Assigned task:
Whatever appears in the data below, copy it exactly.

Materials provided:

= Beginning of Section =

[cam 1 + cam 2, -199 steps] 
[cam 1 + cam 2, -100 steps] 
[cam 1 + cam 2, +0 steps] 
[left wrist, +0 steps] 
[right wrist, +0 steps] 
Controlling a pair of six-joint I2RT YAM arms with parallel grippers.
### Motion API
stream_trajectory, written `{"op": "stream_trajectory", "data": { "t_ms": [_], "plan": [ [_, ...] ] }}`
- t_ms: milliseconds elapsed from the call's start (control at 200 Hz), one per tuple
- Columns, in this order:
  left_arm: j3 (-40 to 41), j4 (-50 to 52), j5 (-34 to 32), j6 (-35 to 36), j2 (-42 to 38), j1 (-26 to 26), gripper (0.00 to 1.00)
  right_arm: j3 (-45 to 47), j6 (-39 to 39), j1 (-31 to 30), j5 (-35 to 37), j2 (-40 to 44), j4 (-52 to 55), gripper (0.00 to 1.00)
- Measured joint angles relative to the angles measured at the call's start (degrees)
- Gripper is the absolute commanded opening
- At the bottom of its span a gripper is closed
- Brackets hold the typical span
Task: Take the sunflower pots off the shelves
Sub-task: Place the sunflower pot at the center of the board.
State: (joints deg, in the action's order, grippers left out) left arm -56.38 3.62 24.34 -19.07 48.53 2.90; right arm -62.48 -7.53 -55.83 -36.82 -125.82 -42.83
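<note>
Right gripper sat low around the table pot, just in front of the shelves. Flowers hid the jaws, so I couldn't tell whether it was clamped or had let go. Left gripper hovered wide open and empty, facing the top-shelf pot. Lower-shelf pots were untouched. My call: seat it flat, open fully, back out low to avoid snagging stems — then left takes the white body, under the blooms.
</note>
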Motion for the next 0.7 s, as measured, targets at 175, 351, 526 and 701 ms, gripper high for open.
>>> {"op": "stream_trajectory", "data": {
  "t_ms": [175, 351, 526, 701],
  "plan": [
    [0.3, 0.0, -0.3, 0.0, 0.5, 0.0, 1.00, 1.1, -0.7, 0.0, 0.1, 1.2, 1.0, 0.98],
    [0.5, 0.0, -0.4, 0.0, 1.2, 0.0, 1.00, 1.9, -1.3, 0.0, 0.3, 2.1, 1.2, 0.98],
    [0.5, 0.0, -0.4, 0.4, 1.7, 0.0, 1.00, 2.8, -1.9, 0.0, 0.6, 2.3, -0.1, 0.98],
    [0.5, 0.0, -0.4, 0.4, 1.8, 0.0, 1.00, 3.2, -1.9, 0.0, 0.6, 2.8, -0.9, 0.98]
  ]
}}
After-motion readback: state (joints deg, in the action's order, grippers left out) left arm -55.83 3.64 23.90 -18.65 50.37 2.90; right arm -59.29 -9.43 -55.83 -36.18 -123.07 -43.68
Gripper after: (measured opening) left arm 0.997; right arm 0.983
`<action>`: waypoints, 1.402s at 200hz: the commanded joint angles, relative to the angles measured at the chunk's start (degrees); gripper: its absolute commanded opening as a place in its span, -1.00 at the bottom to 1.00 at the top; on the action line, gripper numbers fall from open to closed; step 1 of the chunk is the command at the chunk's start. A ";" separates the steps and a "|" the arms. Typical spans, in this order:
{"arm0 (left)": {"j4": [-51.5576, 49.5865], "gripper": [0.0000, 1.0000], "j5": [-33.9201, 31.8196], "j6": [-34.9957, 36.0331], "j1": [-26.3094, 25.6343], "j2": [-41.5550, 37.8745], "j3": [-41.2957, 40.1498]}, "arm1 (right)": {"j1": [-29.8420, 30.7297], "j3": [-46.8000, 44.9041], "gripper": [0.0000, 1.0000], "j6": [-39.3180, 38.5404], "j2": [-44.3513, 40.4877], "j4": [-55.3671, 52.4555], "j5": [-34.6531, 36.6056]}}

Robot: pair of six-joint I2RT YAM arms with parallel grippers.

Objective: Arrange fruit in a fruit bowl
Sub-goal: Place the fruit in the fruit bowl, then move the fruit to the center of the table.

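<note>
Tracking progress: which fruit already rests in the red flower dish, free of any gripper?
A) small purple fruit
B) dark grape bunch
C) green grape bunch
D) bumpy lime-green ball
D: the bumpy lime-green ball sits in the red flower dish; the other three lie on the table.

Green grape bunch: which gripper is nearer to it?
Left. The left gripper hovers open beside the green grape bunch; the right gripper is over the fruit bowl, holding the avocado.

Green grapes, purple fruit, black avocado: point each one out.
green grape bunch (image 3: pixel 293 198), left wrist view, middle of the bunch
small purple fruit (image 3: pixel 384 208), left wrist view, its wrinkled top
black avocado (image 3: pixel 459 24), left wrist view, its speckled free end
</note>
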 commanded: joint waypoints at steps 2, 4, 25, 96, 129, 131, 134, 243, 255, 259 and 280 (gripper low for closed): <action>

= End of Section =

Reply:
[cam 1 + cam 2, -199 steps] 
[cam 1 + cam 2, -100 steps] 
[cam 1 + cam 2, +0 steps] 
[left wrist, +0 steps] 
[right wrist, +0 steps] 
Controlling a pair of six-joint I2RT YAM arms with parallel grippers.
### Motion API
stream_trajectory, written `{"op": "stream_trajectory", "data": { "t_ms": [_], "plan": [ [_, ...] ] }}`
- t_ms: milliseconds elapsed from the call's start (control at 200 Hz), one per tuple
- Columns, in this order:
  left_arm: j3 (-40 to 41), j4 (-50 to 52), j5 (-34 to 32), j6 (-35 to 36), j2 (-42 to 38), j1 (-26 to 26), gripper (0.00 to 1.00)
  right_arm: j3 (-45 to 47), j6 (-39 to 39), j1 (-31 to 30), j5 (-35 to 37), j2 (-40 to 44), j4 (-52 to 55), gripper (0.00 to 1.00)
- Measured joint angles relative to the angles measured at the call's start (degrees)
- Gripper is the absolute commanded opening
- At the bottom of its span a gripper is closed
- Brackets hold the typical span
Task: Take the sunflower pots off the shelves
Sub-task: Place the sunflower pot at the center of the board.
State: (joints deg, in the action's order, grippers left out) left arm -56.38 3.62 24.34 -19.07 48.53 2.90; right arm -62.48 -7.53 -55.83 -36.82 -125.82 -42.83
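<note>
Right gripper sat low around the table pot, just in front of the shelves. Flowers hid the jaws, so I couldn't tell whether it was clamped or had let go. Left gripper hovered wide open and empty, facing the top-shelf pot. Lower-shelf pots were untouched. My call: seat it flat, open fully, back out low to avoid snagging stems — then left takes the white body, under the blooms.
</note>
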Motion for the next 0.7 s, as measured, targets at 175, 351, 526 and 701 ms, gripper high for open.
>>> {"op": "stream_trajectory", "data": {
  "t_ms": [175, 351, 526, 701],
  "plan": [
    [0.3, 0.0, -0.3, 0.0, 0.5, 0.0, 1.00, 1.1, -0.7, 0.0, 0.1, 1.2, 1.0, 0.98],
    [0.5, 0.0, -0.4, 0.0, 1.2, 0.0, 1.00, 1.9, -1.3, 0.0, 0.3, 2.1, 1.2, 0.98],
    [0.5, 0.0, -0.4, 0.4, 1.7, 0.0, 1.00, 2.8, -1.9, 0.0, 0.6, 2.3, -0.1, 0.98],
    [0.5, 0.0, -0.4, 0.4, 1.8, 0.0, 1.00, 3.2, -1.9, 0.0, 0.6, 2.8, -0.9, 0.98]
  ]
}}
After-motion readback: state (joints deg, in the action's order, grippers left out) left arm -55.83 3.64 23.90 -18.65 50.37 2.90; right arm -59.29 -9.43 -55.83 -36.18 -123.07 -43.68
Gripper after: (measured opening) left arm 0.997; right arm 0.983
`<action>`: waypoints, 1.402s at 200hz: the commanded joint angles, relative to the angles measured at the chunk's start (degrees); gripper: its absolute commanded opening as a place in its span, -1.00 at the bottom to 1.00 at the top; on the action line, gripper numbers fall from open to closed; step 1 of the chunk is the command at the chunk's start. A ";" separates the steps and a "|" the arms. Typical spans, in this order:
{"arm0 (left)": {"j4": [-51.5576, 49.5865], "gripper": [0.0000, 1.0000], "j5": [-33.9201, 31.8196], "j6": [-34.9957, 36.0331], "j1": [-26.3094, 25.6343], "j2": [-41.5550, 37.8745], "j3": [-41.2957, 40.1498]}, "arm1 (right)": {"j1": [-29.8420, 30.7297], "j3": [-46.8000, 44.9041], "gripper": [0.0000, 1.0000], "j6": [-39.3180, 38.5404], "j2": [-44.3513, 40.4877], "j4": [-55.3671, 52.4555], "j5": [-34.6531, 36.6056]}}

Robot: pair of six-joint I2RT YAM arms with parallel grippers.

Objective: Arrange fruit in a fruit bowl
Sub-goal: Place the fruit in the fruit bowl, then move the fruit to the center of the table.

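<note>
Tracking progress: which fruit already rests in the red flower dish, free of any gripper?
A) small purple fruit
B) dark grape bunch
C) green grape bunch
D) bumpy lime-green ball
D: the bumpy lime-green ball sits in the red flower dish; the other three lie on the table.

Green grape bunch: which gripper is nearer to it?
Left. The left gripper hovers open beside the green grape bunch; the right gripper is over the fruit bowl, holding the avocado.

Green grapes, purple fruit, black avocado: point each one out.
green grape bunch (image 3: pixel 293 198), left wrist view, middle of the bunch
small purple fruit (image 3: pixel 384 208), left wrist view, its wrinkled top
black avocado (image 3: pixel 459 24), left wrist view, its speckled free end
</note>
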 commanded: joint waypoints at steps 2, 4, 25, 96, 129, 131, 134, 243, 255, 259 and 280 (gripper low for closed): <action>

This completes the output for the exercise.